Trevor Phillips, chair of the Equality and Human Rights Commission (EHRC), came under intense pressure to resign last night, as the veteran equalities campaigner and Liberal Democrat peer Lord Dholakia said he had lost the confidence of ethnic minority groups and called on the Government to bring in a troubleshooter to turn the organisation around.
The attack comes at the end of a week in which the organisation has suffered criticism over the state of its finances. Some of the country's most respected race, disability and human rights equalities campaigners are so concerned at the way that the EHRC is being run that they have resigned rather than remain as commissioners.
On Friday the prominent gay rights campaigner Ben Summerskill became the latest to go – the fourth to resign in little over a week. The resignations followed the announcement earlier this month that Mr Phillips had been reappointed for a further three years. So far, six commissioners have resigned since March. It is understood that another commissioner, Baroness Greengross, is seriously considering her position.
Lord Dholakia said: "Mr Phillips has lost the confidence of the black and Asian community," and added: "I don't think he's brought with him the administrative experience that is necessary to run an organisation with a £75m budget and I think the job is probably too big for him."

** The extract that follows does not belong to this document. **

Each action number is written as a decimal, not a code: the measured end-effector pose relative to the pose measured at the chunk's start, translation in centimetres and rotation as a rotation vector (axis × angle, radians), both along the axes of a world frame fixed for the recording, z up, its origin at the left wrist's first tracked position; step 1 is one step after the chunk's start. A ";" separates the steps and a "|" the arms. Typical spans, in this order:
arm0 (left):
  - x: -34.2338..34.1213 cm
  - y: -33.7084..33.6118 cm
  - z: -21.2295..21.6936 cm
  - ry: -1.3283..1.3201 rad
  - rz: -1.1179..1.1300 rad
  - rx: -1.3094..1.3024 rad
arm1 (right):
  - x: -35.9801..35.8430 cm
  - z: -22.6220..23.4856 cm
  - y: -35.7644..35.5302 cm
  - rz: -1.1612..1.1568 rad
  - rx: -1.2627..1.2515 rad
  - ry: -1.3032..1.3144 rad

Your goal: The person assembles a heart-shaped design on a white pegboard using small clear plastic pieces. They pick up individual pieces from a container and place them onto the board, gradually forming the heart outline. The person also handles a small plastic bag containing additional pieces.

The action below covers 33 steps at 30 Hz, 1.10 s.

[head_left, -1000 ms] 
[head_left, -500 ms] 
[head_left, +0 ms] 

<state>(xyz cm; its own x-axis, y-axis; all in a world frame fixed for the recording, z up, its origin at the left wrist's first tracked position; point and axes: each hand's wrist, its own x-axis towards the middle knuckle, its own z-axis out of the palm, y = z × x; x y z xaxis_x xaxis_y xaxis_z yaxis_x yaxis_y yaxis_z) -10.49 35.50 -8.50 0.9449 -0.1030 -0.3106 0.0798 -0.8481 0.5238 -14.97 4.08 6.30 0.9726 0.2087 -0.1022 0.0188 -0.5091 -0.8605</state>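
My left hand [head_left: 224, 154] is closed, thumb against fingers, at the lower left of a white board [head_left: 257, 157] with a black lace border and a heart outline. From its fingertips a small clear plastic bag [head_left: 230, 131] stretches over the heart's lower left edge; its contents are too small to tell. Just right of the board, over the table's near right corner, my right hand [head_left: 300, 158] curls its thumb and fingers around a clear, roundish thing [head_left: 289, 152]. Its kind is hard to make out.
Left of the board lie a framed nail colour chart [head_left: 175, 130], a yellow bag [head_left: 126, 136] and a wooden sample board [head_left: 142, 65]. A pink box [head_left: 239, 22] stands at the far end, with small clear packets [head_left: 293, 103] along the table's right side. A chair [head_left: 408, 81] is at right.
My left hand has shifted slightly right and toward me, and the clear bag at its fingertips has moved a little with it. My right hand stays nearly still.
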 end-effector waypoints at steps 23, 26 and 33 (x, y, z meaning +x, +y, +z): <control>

Failings in management and administration are so fundamental that the Government should bring in Lord Ouseley, former head of the Commission for Racial Equality (CRC), the forerunner of the EHRC, the peer said. "I can think of no better person to reorganise the commission and bring it to its proper footing. In the meantime if Trevor Phillips were to take a back seat, so much the better."
Mr Summerskill also called on Mr Phillips to resign: "If the organisation is to start doing what it's designed to do then it needs someone else in charge. He has shown himself unable to run a large public body. The common theme is leadership and governance – how you do things appropriately with public money."
Concerns over Mr Phillips's leadership have been growing for months. But the past few days has seen him embarrassed by a critical National Audit Office (NAO) report that revealed nearly £1m of taxpayers' money was spent on generous redundancy packages for senior staff at the CRE who were then given lucrative consultancy contracts at the EHRC.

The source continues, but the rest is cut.